* PROBLEM TO SOLVE
Your reproduction of the entries should be exact and should contain no pictures.

# # #

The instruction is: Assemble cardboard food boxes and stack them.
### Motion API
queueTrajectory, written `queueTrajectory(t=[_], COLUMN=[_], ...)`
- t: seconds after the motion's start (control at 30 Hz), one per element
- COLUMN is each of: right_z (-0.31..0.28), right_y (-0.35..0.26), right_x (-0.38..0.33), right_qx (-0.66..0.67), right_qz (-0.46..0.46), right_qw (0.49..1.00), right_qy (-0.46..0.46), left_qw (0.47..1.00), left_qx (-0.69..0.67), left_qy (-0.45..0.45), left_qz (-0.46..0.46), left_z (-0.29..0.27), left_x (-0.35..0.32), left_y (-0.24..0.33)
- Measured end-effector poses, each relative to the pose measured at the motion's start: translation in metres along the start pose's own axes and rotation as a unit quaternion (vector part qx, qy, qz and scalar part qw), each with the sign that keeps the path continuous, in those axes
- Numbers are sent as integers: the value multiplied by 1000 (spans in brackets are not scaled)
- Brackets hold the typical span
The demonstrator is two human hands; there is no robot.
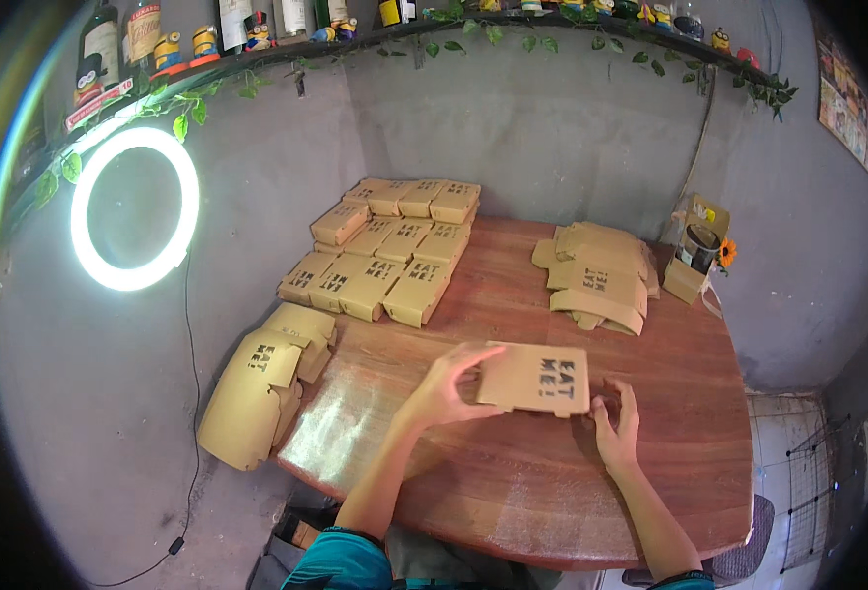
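A folded brown cardboard box with dark printing on top is held a little above the table, near its middle. My left hand grips its left side, thumb at the near edge and fingers at the far edge. Close beside the box's right edge is my right hand, with thumb and forefinger parted and nothing seen between them. Whether its fingertips touch the box, I cannot tell. Several similar closed boxes stand stacked in rows at the far left of the table.
Flat, unfolded cardboard blanks lie at the back right of the wooden table. More blanks overhang its left edge. A small carton with a dark jar stands by the right wall. A lit ring light is at left; a shelf holds bottles and figurines.
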State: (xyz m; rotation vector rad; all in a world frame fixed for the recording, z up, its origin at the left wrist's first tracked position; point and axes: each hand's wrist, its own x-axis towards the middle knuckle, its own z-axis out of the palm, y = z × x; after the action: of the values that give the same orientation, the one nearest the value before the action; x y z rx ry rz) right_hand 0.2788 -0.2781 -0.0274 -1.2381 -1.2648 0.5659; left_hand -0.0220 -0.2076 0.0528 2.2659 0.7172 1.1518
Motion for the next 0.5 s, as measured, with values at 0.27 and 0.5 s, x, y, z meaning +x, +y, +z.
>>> queueTrajectory(t=[0.27,0.5], right_z=[0,0], right_y=[-19,-19], right_x=[3,4], right_qx=[-13,-16], right_qz=[59,60], right_qw=[997,997], right_qy=[-43,-48], left_qw=[956,866], left_qx=[164,320], left_qy=[236,359], left_qz=[-65,-135], left_z=[-97,-182], left_x=[26,64], left_y=[-32,-166])
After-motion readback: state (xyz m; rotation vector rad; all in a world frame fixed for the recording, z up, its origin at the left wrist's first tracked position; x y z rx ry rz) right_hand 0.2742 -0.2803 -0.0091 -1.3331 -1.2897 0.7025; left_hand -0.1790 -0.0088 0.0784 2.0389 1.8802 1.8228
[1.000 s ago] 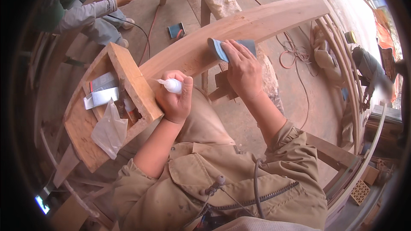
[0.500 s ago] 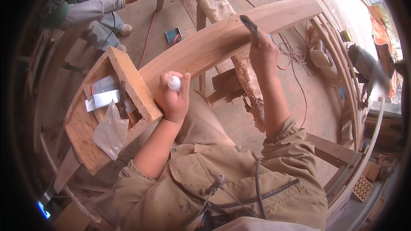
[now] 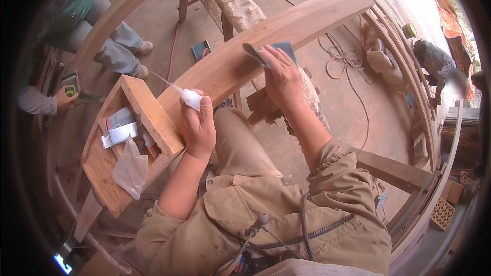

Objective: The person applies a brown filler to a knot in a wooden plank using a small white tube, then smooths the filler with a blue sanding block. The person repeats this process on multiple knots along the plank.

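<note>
A long curved wooden board (image 3: 322, 13) stretches from beside the wooden box up to the far right. My left hand (image 3: 198, 132) is closed round a small white squeeze bottle (image 3: 191, 99), its thin nozzle pointing up and left over the board's near end. My right hand (image 3: 283, 79) grips a dark sheet of sandpaper (image 3: 285, 51) at the board's near edge. One end of the sheet curls up left of the fingers. Whether it presses on the wood, I cannot tell. Sawdust-like specks lie on the board between my hands.
On my left an open wooden box (image 3: 153, 115) holds small cartons (image 3: 121, 134) and a plastic bag (image 3: 131, 168). A co-worker's hand (image 3: 65, 97) holds a yellow-green and black object at the left. Cords (image 3: 340, 64) coil on the floor; another person (image 3: 432, 59) bends at far right.
My right hand has come left and lower, and the sandpaper has spread out under its fingers. My left hand has tipped the bottle so its nozzle shows. The co-worker's hand has moved toward the left edge.
</note>
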A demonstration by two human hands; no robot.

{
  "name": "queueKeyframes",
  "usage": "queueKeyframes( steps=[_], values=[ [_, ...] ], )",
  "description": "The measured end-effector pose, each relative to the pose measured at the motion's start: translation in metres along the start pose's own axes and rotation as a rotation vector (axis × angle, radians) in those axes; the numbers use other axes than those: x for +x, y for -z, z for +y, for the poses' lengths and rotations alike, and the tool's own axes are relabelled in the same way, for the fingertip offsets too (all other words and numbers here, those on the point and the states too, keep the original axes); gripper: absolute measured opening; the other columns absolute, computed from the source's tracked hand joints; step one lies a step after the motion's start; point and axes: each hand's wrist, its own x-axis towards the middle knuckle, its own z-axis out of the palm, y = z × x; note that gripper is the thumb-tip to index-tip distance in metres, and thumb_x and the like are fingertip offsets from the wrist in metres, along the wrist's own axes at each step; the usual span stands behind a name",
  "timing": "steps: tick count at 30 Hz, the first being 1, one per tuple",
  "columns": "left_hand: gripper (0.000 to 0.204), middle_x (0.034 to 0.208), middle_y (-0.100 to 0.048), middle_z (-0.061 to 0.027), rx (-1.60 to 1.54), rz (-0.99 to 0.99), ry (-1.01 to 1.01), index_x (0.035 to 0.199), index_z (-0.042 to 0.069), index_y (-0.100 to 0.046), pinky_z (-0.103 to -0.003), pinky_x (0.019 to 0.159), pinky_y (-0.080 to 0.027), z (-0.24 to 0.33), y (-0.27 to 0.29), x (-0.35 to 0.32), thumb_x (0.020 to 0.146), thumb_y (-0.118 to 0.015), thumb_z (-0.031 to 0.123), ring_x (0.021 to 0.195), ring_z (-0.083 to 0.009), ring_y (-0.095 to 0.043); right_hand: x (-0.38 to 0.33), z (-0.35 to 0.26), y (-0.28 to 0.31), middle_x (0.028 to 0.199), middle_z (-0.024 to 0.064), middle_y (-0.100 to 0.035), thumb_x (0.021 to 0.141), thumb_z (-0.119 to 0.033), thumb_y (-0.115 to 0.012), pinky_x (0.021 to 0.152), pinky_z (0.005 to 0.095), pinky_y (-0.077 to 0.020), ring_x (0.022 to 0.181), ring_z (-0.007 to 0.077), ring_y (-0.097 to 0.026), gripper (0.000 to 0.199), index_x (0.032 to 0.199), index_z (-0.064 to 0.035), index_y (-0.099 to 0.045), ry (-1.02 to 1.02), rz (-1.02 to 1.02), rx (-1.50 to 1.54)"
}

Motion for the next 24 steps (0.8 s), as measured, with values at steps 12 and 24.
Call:
queueKeyframes(
  steps=[12,24],
  values=[
    [0.034,0.091,-0.056,-0.0058,-0.153,-0.210,0.099,0.118,-0.002,-0.049,-0.028,0.073,-0.044,0.033,-0.007,-0.003,0.101,-0.045,0.027,0.076,-0.0144,-0.050,-0.006,0.003,0.003,0.108,0.0099,-0.068,0.076,0.004,-0.057,0.099,0.0395,-0.0466,0.109,0.0237,-0.062,0.032,0.106,-0.0043,-0.063,0.009,0.046,0.010],
    [0.026,0.068,-0.051,0.0014,0.025,-0.242,0.175,0.094,0.002,-0.055,-0.024,0.054,-0.037,0.049,-0.014,0.010,0.097,-0.056,0.028,0.061,-0.0045,-0.042,-0.084,0.065,0.020,0.075,0.0171,-0.060,0.087,-0.008,-0.059,0.062,0.0392,-0.0464,0.067,0.0337,-0.058,0.011,0.094,-0.0026,-0.065,-0.459,0.387,-0.013]
  ],
)
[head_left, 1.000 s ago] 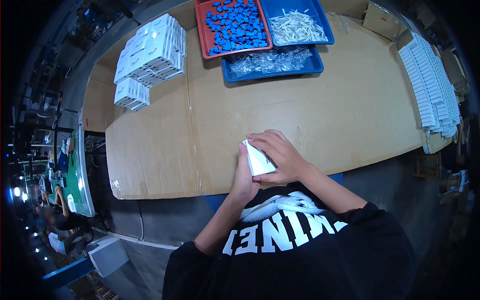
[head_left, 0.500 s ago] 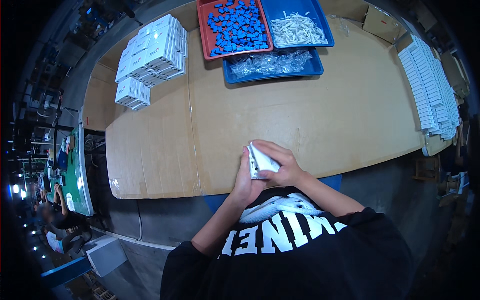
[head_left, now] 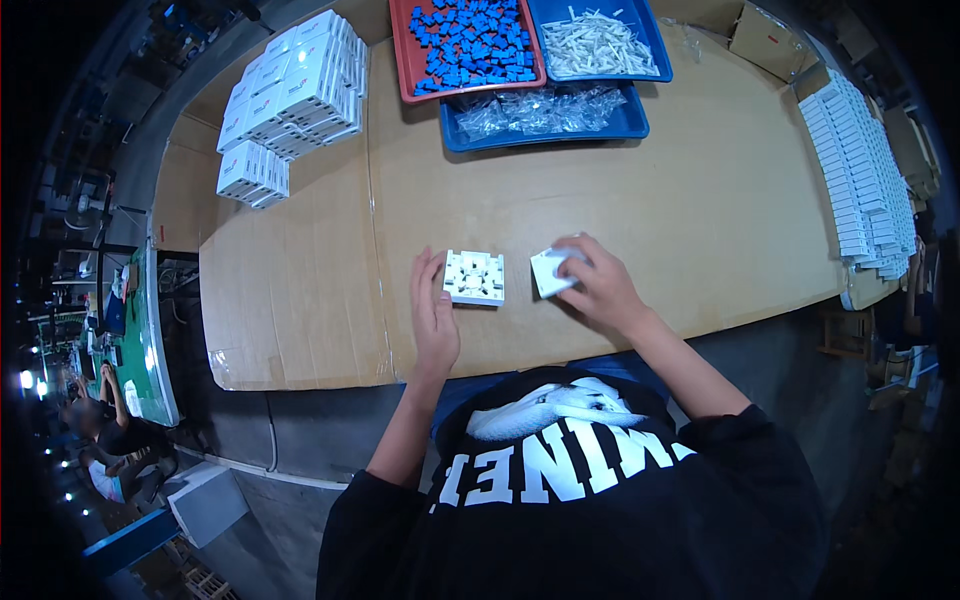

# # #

* ANSWER BOX
The instruction is: Assemble cardboard food boxes and stack them.
### Motion API
queueTrajectory, written `queueTrajectory(t=[_], COLUMN=[_], ...)`
- t: seconds after the motion's start (control at 30 Hz), one per element
- COLUMN is each of: right_z (-0.31..0.28), right_y (-0.35..0.26), right_x (-0.38..0.33), right_qx (-0.66..0.67), right_qz (-0.46..0.46), right_qw (0.49..1.00), right_qy (-0.46..0.46), left_qw (0.47..1.00), left_qx (-0.69..0.67), left_qy (-0.45..0.45), left_qz (-0.46..0.46), left_z (-0.29..0.27), left_x (-0.35..0.32), left_y (-0.24..0.33)
- Measured end-effector poses, each relative to the pose measured at the motion's start: translation in metres along the start pose's own axes and rotation as a unit quaternion (vector part qx, qy, qz and scalar part qw), each with the sign that keeps the path continuous, in those axes
- Numbers are sent as integers: the value multiplied by 1000 (spans in brackets are not scaled)
- Brackets hold the typical span
The demonstrator is two human hands; there is no robot.
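A folded brown cardboard box with dark printing on top is held a little above the table, near its middle. My left hand grips its left side, thumb at the near edge and fingers at the far edge. Close beside the box's right edge is my right hand, with thumb and forefinger parted and nothing seen between them. Whether its fingertips touch the box, I cannot tell. Several similar closed boxes stand stacked in rows at the far left of the table.
Flat, unfolded cardboard blanks lie at the back right of the wooden table. More blanks overhang its left edge. A small carton with a dark jar stands by the right wall. A lit ring light is at left; a shelf holds bottles and figurines.
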State: (xyz m; rotation vector rad; all in a world frame fixed for the recording, z up, its origin at the left wrist's first tracked position; point and axes: each hand's wrist, its own x-axis towards the middle knuckle, its own z-axis out of the palm, y = z × x; after the action: of the values that give the same orientation, the one nearest the value before the action; x y z rx ry rz) right_hand 0.2788 -0.2781 -0.0274 -1.2381 -1.2648 0.5659; left_hand -0.0220 -0.2076 0.0528 2.2659 0.7172 1.1518
Motion for the next 0.5 s, as measured, with values at 0.27 and 0.5 s, x, y, z meaning +x, +y, +z.
>>> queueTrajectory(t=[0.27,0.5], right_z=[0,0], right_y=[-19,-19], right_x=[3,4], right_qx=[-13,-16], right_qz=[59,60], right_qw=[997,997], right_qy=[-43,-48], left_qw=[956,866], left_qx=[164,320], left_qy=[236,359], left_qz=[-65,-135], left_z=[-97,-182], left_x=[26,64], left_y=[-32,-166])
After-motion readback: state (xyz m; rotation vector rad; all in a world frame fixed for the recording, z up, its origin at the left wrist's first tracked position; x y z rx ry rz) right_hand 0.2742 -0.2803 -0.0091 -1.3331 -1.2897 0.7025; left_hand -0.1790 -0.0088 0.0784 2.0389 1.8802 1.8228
[1.000 s ago] 
[0.500 s ago] 
[now] 

Objective: The person applies a brown filler to a knot in a wooden plank using a small white tube, then smooths the filler with a blue sanding block. The person repeats this process on multiple knots along the plank.

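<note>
A long curved wooden board (image 3: 322, 13) stretches from beside the wooden box up to the far right. My left hand (image 3: 198, 132) is closed round a small white squeeze bottle (image 3: 191, 99), its thin nozzle pointing up and left over the board's near end. My right hand (image 3: 283, 79) grips a dark sheet of sandpaper (image 3: 285, 51) at the board's near edge. One end of the sheet curls up left of the fingers. Whether it presses on the wood, I cannot tell. Sawdust-like specks lie on the board between my hands.
On my left an open wooden box (image 3: 153, 115) holds small cartons (image 3: 121, 134) and a plastic bag (image 3: 131, 168). A co-worker's hand (image 3: 65, 97) holds a yellow-green and black object at the left. Cords (image 3: 340, 64) coil on the floor; another person (image 3: 432, 59) bends at far right.
My right hand has come left and lower, and the sandpaper has spread out under its fingers. My left hand has tipped the bottle so its nozzle shows. The co-worker's hand has moved toward the left edge.
</note>
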A demonstration by two human hands; no robot.

{
  "name": "queueKeyframes",
  "usage": "queueKeyframes( steps=[_], values=[ [_, ...] ], )",
  "description": "The measured end-effector pose, each relative to the pose measured at the motion's start: translation in metres along the start pose's own axes and rotation as a rotation vector (axis × angle, radians) in those axes; the numbers use other axes than those: x for +x, y for -z, z for +y, for the poses' lengths and rotations alike, and the tool's own axes are relabelled in the same way, for the fingertip offsets too (all other words and numbers here, those on the point and the states too, keep the original axes); gripper: absolute measured opening; the other columns absolute, computed from the source's tracked hand joints; step one lies a step after the motion's start; point and axes: each hand's wrist, its own x-axis towards the middle knuckle, its own z-axis out of the palm, y = z × x; note that gripper is the thumb-tip to index-tip distance in metres, and thumb_x and the like are fingertip offsets from the wrist in metres, along the wrist's own axes at each step; the usual span stands behind a name",
  "timing": "steps: tick count at 30 Hz, the first being 1, one per tuple",
  "columns": "left_hand: gripper (0.000 to 0.204), middle_x (0.034 to 0.208), middle_y (-0.100 to 0.048), middle_z (-0.061 to 0.027), rx (-1.60 to 1.54), rz (-0.99 to 0.99), ry (-1.01 to 1.01), index_x (0.035 to 0.199), index_z (-0.042 to 0.069), index_y (-0.100 to 0.046), pinky_z (-0.103 to -0.003), pinky_x (0.019 to 0.159), pinky_y (-0.080 to 0.027), z (-0.24 to 0.33), y (-0.27 to 0.29), x (-0.35 to 0.32), thumb_x (0.020 to 0.146), thumb_y (-0.118 to 0.015), thumb_z (-0.031 to 0.123), ring_x (0.021 to 0.195), ring_z (-0.083 to 0.009), ring_y (-0.095 to 0.043); right_hand: x (-0.38 to 0.33), z (-0.35 to 0.26), y (-0.28 to 0.31), middle_x (0.028 to 0.199), middle_z (-0.024 to 0.064), middle_y (-0.100 to 0.035), thumb_x (0.021 to 0.141), thumb_z (-0.119 to 0.033), thumb_y (-0.115 to 0.012), pinky_x (0.021 to 0.152), pinky_z (0.005 to 0.095), pinky_y (-0.077 to 0.020), ring_x (0.022 to 0.181), ring_z (-0.007 to 0.077), ring_y (-0.097 to 0.026), gripper (0.000 to 0.199), index_x (0.032 to 0.199), index_z (-0.064 to 0.035), index_y (-0.099 to 0.045), ry (-1.02 to 1.02), rz (-1.02 to 1.02), rx (-1.50 to 1.54)"
}

Motion for the next 24 steps (0.8 s), as measured, with values at steps 12 and 24.
Call:
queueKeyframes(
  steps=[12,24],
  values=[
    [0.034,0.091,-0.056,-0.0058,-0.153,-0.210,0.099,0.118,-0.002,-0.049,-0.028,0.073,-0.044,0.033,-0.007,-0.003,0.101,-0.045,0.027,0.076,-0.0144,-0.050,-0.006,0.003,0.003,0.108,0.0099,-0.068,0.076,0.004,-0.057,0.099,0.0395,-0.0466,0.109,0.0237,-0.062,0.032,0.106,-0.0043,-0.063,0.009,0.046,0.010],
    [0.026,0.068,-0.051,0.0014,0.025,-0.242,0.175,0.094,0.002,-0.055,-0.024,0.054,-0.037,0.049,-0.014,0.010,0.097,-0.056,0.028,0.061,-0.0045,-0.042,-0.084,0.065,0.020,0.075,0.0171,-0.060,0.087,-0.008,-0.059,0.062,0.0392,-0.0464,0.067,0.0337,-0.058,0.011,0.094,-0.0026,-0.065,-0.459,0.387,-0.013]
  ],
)
[head_left, 1.000 s ago] 
[head_left, 0.500 s ago] 
[head_left, now] 

The exercise requires no further answer.